* DESCRIPTION OF THE TASK
Your copy of the entries must be exact, and it must not include the pictures.

* Stored dataset items

========================================

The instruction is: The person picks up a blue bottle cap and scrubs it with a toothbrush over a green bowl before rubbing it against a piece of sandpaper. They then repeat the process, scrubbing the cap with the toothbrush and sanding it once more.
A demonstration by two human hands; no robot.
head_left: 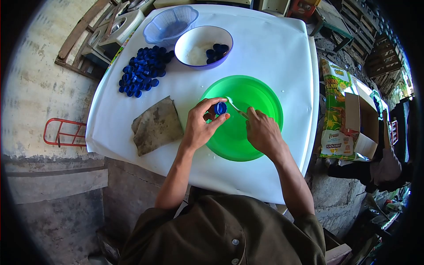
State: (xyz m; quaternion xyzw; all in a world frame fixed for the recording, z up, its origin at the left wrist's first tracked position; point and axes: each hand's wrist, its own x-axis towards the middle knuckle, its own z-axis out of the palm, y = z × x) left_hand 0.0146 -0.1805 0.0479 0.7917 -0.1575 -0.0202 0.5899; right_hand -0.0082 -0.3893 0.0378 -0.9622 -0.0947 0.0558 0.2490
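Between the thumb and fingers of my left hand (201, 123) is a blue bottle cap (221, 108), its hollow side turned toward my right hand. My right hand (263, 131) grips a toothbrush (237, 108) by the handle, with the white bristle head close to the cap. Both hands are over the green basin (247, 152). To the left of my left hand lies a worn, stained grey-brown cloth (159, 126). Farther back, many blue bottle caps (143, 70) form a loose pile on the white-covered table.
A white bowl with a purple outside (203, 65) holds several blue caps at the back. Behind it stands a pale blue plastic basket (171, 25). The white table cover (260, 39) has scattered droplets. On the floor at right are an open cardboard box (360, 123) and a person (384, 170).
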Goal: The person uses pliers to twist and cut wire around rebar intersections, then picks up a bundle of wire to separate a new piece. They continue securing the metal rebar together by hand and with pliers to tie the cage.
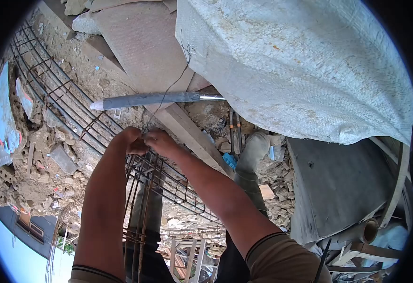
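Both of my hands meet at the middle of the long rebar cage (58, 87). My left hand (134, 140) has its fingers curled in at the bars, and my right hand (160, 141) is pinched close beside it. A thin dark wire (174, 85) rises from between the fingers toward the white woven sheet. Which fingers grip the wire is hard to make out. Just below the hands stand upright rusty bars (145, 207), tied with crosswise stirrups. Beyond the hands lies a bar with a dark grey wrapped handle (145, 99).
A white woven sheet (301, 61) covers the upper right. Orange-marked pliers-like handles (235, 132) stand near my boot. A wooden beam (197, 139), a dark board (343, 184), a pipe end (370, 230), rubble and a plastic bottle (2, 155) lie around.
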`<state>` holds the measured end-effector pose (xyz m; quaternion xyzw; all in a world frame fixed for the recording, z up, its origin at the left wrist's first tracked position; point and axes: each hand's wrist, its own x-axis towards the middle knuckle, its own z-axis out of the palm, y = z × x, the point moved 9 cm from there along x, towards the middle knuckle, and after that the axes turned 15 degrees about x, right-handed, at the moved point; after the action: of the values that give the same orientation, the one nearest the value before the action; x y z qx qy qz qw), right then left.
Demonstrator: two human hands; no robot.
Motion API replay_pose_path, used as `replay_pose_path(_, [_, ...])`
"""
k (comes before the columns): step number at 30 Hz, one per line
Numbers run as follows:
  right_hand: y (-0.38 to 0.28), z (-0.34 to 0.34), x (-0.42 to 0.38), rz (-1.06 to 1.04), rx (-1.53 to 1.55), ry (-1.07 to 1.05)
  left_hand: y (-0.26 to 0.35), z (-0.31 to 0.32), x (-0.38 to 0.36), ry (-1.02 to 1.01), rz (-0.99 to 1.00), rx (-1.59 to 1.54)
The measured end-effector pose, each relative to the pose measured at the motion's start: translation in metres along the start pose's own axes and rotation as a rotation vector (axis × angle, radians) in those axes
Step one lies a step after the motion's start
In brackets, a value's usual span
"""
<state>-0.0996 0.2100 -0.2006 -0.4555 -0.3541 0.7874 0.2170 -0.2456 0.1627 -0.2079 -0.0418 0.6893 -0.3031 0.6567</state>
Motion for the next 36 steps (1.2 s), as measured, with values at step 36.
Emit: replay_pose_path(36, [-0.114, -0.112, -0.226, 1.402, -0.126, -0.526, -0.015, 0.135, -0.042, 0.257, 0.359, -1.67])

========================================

* TASK OUTPUT
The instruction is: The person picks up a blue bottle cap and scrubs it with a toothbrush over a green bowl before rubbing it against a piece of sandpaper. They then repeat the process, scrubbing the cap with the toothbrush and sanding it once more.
A demonstration by two human hands; no robot.
head_left: 
State: (xyz m; quaternion xyzw; all in a world frame fixed for the recording, z up, its origin at the left wrist's first tracked position; point and axes: each hand's wrist, its own x-axis towards the middle knuckle, its own z-axis out of the palm, y = z × x) left_hand 0.0146 -0.1805 0.0479 0.7917 -0.1575 -0.0202 0.5899; right_hand -0.0082 -0.3893 0.0378 -0.9622 -0.0947 0.0558 0.2490
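Between the thumb and fingers of my left hand (201, 123) is a blue bottle cap (221, 108), its hollow side turned toward my right hand. My right hand (263, 131) grips a toothbrush (237, 108) by the handle, with the white bristle head close to the cap. Both hands are over the green basin (247, 152). To the left of my left hand lies a worn, stained grey-brown cloth (159, 126). Farther back, many blue bottle caps (143, 70) form a loose pile on the white-covered table.
A white bowl with a purple outside (203, 65) holds several blue caps at the back. Behind it stands a pale blue plastic basket (171, 25). The white table cover (260, 39) has scattered droplets. On the floor at right are an open cardboard box (360, 123) and a person (384, 170).
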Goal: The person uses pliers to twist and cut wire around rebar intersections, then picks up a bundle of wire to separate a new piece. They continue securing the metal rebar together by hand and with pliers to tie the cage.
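Both of my hands meet at the middle of the long rebar cage (58, 87). My left hand (134, 140) has its fingers curled in at the bars, and my right hand (160, 141) is pinched close beside it. A thin dark wire (174, 85) rises from between the fingers toward the white woven sheet. Which fingers grip the wire is hard to make out. Just below the hands stand upright rusty bars (145, 207), tied with crosswise stirrups. Beyond the hands lies a bar with a dark grey wrapped handle (145, 99).
A white woven sheet (301, 61) covers the upper right. Orange-marked pliers-like handles (235, 132) stand near my boot. A wooden beam (197, 139), a dark board (343, 184), a pipe end (370, 230), rubble and a plastic bottle (2, 155) lie around.
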`<state>` holds the measured end-effector pose (xyz m; quaternion xyzw; all in a world frame fixed for the recording, z up, its origin at the left wrist's first tracked position; point and axes: each hand's wrist, its own x-axis towards the middle knuckle, its own z-axis out of the palm, y = z × x, the point moved 9 cm from there along x, towards the middle knuckle, and after that the axes turned 15 degrees about x, right-handed, at the moved point; after the action: of the values that give the same orientation, the one nearest the value before the action; x y z qx qy qz qw), right then left.
Demonstrator: two human hands; no robot.
Motion API replay_pose_path, used as `replay_pose_path(_, [_, ...])`
"""
k (comes before the columns): step number at 30 Hz, one per line
Numbers run as follows:
  right_hand: y (-0.38 to 0.28), z (-0.34 to 0.34), x (-0.42 to 0.38), rz (-1.06 to 1.04), rx (-1.53 to 1.55), ry (-1.07 to 1.05)
  left_hand: y (-0.26 to 0.35), z (-0.31 to 0.32), x (-0.38 to 0.36), ry (-1.02 to 1.01), rz (-0.99 to 1.00), rx (-1.59 to 1.54)
The measured end-effector pose, each relative to the pose measured at the motion's start: translation in metres along the start pose's own axes and rotation as a rotation vector (axis × angle, radians) in those axes
Step one lies a step after the motion's start
In brackets, a value's usual span
"""
<state>-0.0996 0.2100 -0.2006 -0.4555 -0.3541 0.7874 0.2170 -0.2456 0.1627 -0.2079 -0.0418 0.6893 -0.3031 0.6567</state>
Motion for the next 36 steps (1.2 s), as measured, with values at step 36.
Emit: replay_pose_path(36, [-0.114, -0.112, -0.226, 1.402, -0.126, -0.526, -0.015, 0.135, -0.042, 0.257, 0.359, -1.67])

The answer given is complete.